気づいた時、俺は従業員と備員五人がかりで取り押さえられていた。男は担架に乗せられて運ばれていた。奴の泣きじゃくる姿は幼い子供に見えた。

 結果には原因がある。その結果を繰り返したくなければ原因を知らなければならない、そうすれば少なくとも繰り返さずに済む。一度起きたことは変えられない、だが受け止め方は変えられる。ずっと昔の俺ならば……まだ若く愚かであった……あの担架に乗せられた男を自業自得と嘲り笑っただろう。そして自らの行いを悔いもせず。誇っていたかもしれない。
 だが思えばあの男自体が結果なのだ。そしてその結末を導いたのは家庭内の暴力、しいていえば実の父親だった。奴さえいなければ、あるいは真面であったならばあの男はもっとましな人生を歩めていただろう、俺を殴りつけたのはただ自らの人生を返してくれと言う叫びでもあったのだ。
 だがその実の父親でさえもまた結末にすぎない。奴もまたかつて暴力の餌食だっただろう。
 俺の父親もそうだった、常に不機嫌で人の話を聞かず、その場の雰囲気だけでべらべらしゃべって後になって手のひらを返した。不誠実のくせして人には誠実さを求めた、それどころか服従さえ求めた。母親はその父を憎みながらも表向きは従っていた、そのツケは俺の背中に背負わされていた。
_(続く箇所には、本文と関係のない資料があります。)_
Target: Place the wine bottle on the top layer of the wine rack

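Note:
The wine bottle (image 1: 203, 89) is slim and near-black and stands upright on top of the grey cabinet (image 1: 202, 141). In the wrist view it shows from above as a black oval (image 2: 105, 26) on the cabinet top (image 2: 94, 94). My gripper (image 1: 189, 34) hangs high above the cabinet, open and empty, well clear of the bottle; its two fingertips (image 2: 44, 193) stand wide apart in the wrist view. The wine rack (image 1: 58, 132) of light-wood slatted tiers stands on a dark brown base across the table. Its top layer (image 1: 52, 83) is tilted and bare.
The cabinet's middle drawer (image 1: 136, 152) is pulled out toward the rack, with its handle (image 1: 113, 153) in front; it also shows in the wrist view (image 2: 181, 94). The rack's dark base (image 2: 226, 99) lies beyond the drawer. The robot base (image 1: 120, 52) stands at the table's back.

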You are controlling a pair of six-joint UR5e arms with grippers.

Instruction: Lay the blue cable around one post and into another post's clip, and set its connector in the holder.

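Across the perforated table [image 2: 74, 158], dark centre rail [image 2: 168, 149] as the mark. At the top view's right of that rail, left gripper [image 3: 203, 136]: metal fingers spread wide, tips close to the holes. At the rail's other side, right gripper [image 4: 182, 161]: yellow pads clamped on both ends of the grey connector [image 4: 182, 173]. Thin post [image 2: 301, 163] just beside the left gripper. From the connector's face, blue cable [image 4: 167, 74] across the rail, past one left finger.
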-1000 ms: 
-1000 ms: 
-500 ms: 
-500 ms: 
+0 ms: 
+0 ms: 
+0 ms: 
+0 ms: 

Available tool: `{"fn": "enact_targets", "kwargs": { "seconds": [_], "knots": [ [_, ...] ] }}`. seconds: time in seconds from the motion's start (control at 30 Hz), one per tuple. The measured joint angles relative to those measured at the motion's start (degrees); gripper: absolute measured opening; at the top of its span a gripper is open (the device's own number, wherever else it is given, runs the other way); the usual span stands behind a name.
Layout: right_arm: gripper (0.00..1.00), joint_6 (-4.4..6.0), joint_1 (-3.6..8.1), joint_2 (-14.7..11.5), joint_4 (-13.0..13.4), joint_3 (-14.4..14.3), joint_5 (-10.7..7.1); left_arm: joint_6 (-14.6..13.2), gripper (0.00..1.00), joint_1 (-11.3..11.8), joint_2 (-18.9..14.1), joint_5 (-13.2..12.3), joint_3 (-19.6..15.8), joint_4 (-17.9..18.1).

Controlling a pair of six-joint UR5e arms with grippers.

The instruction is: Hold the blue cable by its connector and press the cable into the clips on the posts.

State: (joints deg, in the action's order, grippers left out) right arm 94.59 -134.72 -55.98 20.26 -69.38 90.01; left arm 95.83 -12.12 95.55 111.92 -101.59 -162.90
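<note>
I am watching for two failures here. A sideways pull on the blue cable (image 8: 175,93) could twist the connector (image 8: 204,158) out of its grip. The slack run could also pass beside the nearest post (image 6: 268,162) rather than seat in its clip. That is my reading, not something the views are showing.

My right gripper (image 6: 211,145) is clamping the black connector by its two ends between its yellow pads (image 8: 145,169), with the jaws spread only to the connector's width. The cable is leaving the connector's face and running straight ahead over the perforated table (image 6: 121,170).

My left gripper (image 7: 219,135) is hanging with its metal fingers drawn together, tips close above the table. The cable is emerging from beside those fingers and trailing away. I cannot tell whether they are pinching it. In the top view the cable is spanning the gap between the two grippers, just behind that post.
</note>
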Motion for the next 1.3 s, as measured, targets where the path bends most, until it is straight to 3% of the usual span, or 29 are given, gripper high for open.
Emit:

 誰もが被害者だ、そして加害者になるのはさほど難しくも無い、一線を越えるのは実に簡単なことだ。被害者は慰めねばならない、でなければ誰がその傷を癒すのだろう、だが自らの起こした咎は償わせるべきだ、でなければ幾度も繰り返すからだ。
 癒し手は専門家の仕事だ、経験と訓練を積んだプロに任せればいい。だが償わせるのは狩人がすべきだ、それも奴らに対して熟知しているプロを。
 俺がその狩人だ。望んでやっていることではないが。

 すでに夕日が顔を覗かせ、空を朱色に焼いていた。そこにたなびく雲はまるで煙のようにもみえなくもなかった。だが俺はそれを地上から見上げなかった。。Y谷三丁目の十字路の交差点の脇にある雑居ビル八階の窓からそれを見た。そこに店を構えている焼き鳥屋の窓からだった。欲しかった連絡が届いたからだった。
 エレベーターが音も無く上がり、群青色の扉が退けられると東南アジア系の店員に出迎えられた。彼の片言の日本語に愛想笑いで答え、すでに二人ほど先に待っているのではないかと聞くと彼は手でそのテーブルを指し示した。
 俺は礼を言ってそのテーブルに向かった。そこにいるのは連絡を出したコナーとある男だ。
 その男はかつて荒川運輸に勤め、義彦の同僚だった男だ。もっとも今ではビルの清掃やゴミ出しをしているらしかったが、そのことはどうでもよかった。
 その男から聞きたいことがあるのだ、どうしても聞きたいことが。